Я стоял перед ней, грязные брюки и кальсоны спустились ниже колен, левая штанина была в крови. Врач украдкой поморщилась, затем решительно наклонилась, ловко развязала бинт. Ватные подушечки, пропитанные кровью, присохли к ране. Она решительно рванула, я вскрикнул от боли.
— Ничего, ничего, так легче, чем медленно отрывать. Так… Сквозное ранение, пулевое… Потерпите. — И она продела в рану зонд.
Кровь полилась по ноге, она вытирала ее моим же бинтом.
— У вас хорошая кровь, рана не засорена, заживет быстро.
— Как на собаке? — попробовал пошутить я.
— Почти, — ответила она. — Пожалуй, в госпиталь отсылать не будем — здесь отлежитесь дней 10–15.
Она подозвала медсестру, приказала перевязать и помыть в бане. Медсестра наложила повязку на рану, обмотала сверху резиновой лентой и повела в баню.
Баня была оборудована в большой палатке с лавками и деревянными решетками на полу. Медсестра дала мне кусочек мыла и отнесла мою одежду в дезкамеру, или, как ее называли, вошебойку. По соседству ловко действовала бритвой парикмахерша, удаляя обезьянью шерсть с лица раненого.

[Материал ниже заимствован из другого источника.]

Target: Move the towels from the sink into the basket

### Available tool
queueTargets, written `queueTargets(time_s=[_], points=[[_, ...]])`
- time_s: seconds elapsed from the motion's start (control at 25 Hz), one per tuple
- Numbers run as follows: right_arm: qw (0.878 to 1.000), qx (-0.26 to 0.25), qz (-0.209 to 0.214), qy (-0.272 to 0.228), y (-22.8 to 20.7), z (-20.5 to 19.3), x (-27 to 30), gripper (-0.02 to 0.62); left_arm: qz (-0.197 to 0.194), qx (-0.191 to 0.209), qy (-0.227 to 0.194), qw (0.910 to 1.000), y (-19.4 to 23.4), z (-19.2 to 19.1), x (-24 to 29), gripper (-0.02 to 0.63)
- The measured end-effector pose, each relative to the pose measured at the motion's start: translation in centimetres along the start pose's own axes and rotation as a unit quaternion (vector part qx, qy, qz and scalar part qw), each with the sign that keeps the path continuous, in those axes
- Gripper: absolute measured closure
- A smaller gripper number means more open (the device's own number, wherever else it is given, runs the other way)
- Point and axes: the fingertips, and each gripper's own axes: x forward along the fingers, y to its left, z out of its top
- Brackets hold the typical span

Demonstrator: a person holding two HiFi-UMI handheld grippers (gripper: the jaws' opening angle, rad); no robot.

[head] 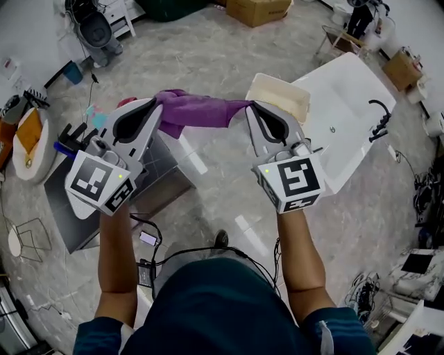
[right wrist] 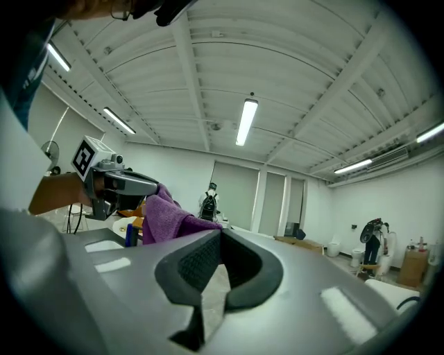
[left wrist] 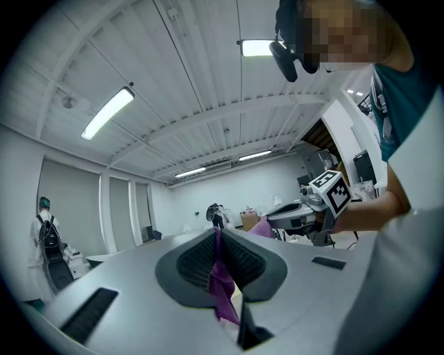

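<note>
A purple towel (head: 198,111) hangs stretched in the air between my two grippers. My left gripper (head: 158,103) is shut on its left end, and the cloth shows pinched between the jaws in the left gripper view (left wrist: 220,277). My right gripper (head: 250,106) is shut on the right end; in the right gripper view the towel (right wrist: 165,216) runs from the jaw tips towards the left gripper (right wrist: 118,184). A cream basket (head: 267,82) stands just beyond the right gripper. The white sink (head: 350,80) with a black tap (head: 380,118) lies to the right.
A dark grey cabinet (head: 163,177) stands under the left gripper. Cables (head: 201,251) trail on the marble floor by my feet. Cardboard boxes (head: 258,10) sit at the far side. A person (left wrist: 46,232) stands far off in the room.
</note>
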Motion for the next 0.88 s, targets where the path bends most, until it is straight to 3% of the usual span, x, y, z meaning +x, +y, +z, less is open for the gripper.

Потом медсестра принесла мою одежду, сняла с бедра резиновую повязку, оставив марлевую, которая оказалась сухой.
— Эй, солдат! Давай и тебя побрею за компанию! — скаля зубы, предложила парикмахерша. И она принялась скоблить мое лицо тупой бритвой, даже не сполоснув по-еле предыдущего бойца помазок — в этом конвейере по обработке раненых было не до гигиены и культуры.
Во дворе метался старшина, собирая ходячих раненых с работающими руками. Он отобрал нас шестерых, повел к сараю, вытащил палатку и приказал поставить ее на пустыре перед медсанбатом. Те, кто мог, начали ставить палатку на разбухший от дождя чернозем, а я, вытягивая раненую ногу, начал ломать бурьян для подстилки. Ребята, увязая в грязи, натягивали полотнища на колья и смачно ругались. Действительно, как раненым, мокрым, жить в мокрой же палатке, установленной на грязь? Бурьян, который я ломал, тоже был сырой, да и было его мало, не устлать пол палатки даже тонким слоем.